Atherigona soccata, the Sorghum Shoot fly, attacks the heads of sorghum stalks before they flower. It is native to most of the globe but especially harmful in sorghum-growing regions. The pest is mostly found in southern states and can cause substantial grain production losses.
Adult Sorghum Shoot flies are orange-brown with wingspans of 6-14 mm. It lays eggs in leaves, stems, and Flowers and feeds on sorghum stalk sap. Sorghum Shoot fly larvae eat the foliage and harm crops. The pest can stunt young plants, lower yields, or even destroy the crop if left unchecked. Chemical insecticides, biological control agents, and crop rotation manage insects.
Shoot Fly Management in Sorghum
Life Cycle of Sorghum Shoot Fly
- Sorghum shoot flies start their life cycle when the adult female rises from the soil and lays eggs in the plant’s whorl. After the eggs, the hatch and the larvae eat plant tissues.
- The larvae feed on plant tissues, sap, and nutrients for two to three weeks before maturing, stunting growth and output. They pupate in the dirt.
- After a few weeks, the adult emerges from the dirt, restarting the cycle. Adult shoot flies are tiny black flies with yellowish-orange heads and legs.
- Plant juice and pollen fuel the adults’ daytime activity. Adults are active at night, while larvae are busy during the day. The lifecycle is 17-21 days.

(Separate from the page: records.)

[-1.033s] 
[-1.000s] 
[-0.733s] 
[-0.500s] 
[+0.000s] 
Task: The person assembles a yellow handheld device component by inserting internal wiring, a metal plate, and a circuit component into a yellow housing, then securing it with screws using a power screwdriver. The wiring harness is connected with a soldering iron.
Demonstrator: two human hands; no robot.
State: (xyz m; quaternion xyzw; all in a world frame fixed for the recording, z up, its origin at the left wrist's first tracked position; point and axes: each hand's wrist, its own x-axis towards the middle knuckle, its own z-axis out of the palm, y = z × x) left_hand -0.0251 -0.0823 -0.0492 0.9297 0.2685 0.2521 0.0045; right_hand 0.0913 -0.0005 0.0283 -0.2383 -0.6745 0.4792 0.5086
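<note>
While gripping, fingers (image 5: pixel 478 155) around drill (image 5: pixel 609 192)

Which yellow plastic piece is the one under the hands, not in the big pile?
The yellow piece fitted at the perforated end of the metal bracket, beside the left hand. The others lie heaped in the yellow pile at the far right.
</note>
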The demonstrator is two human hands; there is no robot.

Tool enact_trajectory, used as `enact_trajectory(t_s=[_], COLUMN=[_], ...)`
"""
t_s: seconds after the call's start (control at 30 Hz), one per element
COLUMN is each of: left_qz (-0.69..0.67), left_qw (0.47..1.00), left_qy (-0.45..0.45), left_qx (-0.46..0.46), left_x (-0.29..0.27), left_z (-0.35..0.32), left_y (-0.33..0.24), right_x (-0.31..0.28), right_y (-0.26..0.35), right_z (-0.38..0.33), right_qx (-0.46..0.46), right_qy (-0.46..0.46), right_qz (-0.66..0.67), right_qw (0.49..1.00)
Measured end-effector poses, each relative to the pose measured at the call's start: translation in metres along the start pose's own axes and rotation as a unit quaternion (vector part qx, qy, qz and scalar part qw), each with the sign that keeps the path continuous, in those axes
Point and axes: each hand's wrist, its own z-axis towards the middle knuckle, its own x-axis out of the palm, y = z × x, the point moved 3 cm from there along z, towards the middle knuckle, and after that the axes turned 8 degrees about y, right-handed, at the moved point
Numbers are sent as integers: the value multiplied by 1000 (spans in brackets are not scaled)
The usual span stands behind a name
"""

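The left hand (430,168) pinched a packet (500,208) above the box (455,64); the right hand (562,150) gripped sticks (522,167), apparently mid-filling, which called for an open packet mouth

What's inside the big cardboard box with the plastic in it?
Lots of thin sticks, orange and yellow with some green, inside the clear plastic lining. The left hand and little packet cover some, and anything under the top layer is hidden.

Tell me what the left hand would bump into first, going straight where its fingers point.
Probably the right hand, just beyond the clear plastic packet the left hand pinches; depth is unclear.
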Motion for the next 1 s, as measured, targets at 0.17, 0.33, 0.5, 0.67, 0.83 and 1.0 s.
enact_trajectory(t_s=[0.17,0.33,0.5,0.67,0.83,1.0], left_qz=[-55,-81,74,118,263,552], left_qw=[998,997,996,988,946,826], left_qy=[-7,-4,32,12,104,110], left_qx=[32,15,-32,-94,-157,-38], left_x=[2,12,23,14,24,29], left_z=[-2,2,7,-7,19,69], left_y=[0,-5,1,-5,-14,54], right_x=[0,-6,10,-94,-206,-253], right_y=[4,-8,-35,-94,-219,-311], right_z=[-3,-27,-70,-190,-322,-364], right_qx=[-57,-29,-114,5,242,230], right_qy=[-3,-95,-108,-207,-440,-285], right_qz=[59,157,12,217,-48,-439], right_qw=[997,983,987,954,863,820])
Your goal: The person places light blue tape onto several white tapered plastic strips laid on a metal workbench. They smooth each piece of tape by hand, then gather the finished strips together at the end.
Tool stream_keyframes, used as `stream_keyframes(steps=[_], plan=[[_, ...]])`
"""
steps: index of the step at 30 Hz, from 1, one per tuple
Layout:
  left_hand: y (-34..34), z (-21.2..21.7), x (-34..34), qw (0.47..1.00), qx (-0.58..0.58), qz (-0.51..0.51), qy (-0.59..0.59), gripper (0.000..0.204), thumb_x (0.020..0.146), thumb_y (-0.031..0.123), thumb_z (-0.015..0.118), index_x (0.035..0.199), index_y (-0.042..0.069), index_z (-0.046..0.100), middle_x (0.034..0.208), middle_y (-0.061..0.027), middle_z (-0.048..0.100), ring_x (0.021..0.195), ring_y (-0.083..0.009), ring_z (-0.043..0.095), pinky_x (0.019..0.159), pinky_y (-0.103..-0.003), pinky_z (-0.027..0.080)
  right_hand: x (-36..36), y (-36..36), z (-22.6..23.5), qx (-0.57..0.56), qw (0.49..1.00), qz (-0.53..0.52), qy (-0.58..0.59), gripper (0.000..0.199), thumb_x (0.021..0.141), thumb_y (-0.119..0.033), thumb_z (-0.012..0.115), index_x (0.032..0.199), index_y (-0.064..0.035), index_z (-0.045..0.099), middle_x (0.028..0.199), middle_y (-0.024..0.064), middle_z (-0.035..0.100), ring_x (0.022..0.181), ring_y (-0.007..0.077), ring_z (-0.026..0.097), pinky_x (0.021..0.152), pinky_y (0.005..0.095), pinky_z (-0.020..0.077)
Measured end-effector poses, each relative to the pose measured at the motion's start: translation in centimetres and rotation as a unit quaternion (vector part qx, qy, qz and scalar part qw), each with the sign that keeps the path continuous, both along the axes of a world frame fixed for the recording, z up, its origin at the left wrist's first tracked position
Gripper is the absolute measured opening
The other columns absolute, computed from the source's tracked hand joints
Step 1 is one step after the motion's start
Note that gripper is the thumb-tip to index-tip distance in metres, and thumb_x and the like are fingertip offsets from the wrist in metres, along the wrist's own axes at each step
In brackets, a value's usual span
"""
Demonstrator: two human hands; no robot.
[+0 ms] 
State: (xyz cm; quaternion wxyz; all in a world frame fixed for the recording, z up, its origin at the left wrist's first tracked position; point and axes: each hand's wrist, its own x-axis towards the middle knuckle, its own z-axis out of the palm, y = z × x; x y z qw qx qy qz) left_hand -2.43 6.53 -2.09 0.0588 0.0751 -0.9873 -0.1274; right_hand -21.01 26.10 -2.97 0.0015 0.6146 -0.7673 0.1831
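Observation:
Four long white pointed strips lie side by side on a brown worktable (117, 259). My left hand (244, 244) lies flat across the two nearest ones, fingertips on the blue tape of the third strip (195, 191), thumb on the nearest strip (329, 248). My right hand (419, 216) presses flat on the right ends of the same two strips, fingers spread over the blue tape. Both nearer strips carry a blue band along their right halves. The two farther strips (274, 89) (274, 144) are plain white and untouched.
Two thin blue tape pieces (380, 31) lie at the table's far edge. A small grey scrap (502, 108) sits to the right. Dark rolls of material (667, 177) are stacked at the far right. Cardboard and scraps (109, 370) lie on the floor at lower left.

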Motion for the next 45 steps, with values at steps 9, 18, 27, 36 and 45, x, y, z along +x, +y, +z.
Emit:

Occurrence of Sorghum Shoot Fly
- Location of Sorghum Shoot fly: The pest mainly occurs in Maharashtra, Andhra Pradesh, Tamil Nadu, and Karnataka in India and is observed worldwide.
- Host Range: The pest can cause an infestation in maize, ragi, bajra, rice, wheat, and some grasses.
Factors Favoring Population Increase in Sorghum Shoot Fly in Field
- Weather – Extreme heat and humidity help this bug grow and reproduce. Shoot flies develop rapidly and lay their eggs in crops in high temperatures and humidity.
- Plant Health – Healthy plants fight this pest, providing more nutrition for shoot fly larvae that attract pests.
- Poor Soil Fertility—Nutrient shortage in the crop makes it more susceptible to infestation.
- Rotating the crop prevents the pest from establishing itself because it needs its host crop to live.
- Natural Enemies — Predators and parasites control pest populations, lowering damage.
- Early planting gives the pest time to grow and lay eggs before the crop matures, increasing its chances of survival.
Identification of Sorghum Shoot Fly in Sorghum Field
- Egg: Sorghum leaves lay 0.2-0.3mm eggs separately on the underside. They are cylindrical, white, and pointy.
- Larva: Sorghum larvae eat leaves and stalks, reducing crop output. Yellowish-green with black dots, they are 10mm long. They have four legs and a head. Four larvae instars.
- Pupa: Since larvae no longer feed, sorghum trees are less damaged. The pupae are 5mm white and found near the sorghum stalks.
- Adult: Adults are 8mm and dark with red spots on the abdomen. Adults lay eggs on sorghum leaves and stem and eat on flower nectar.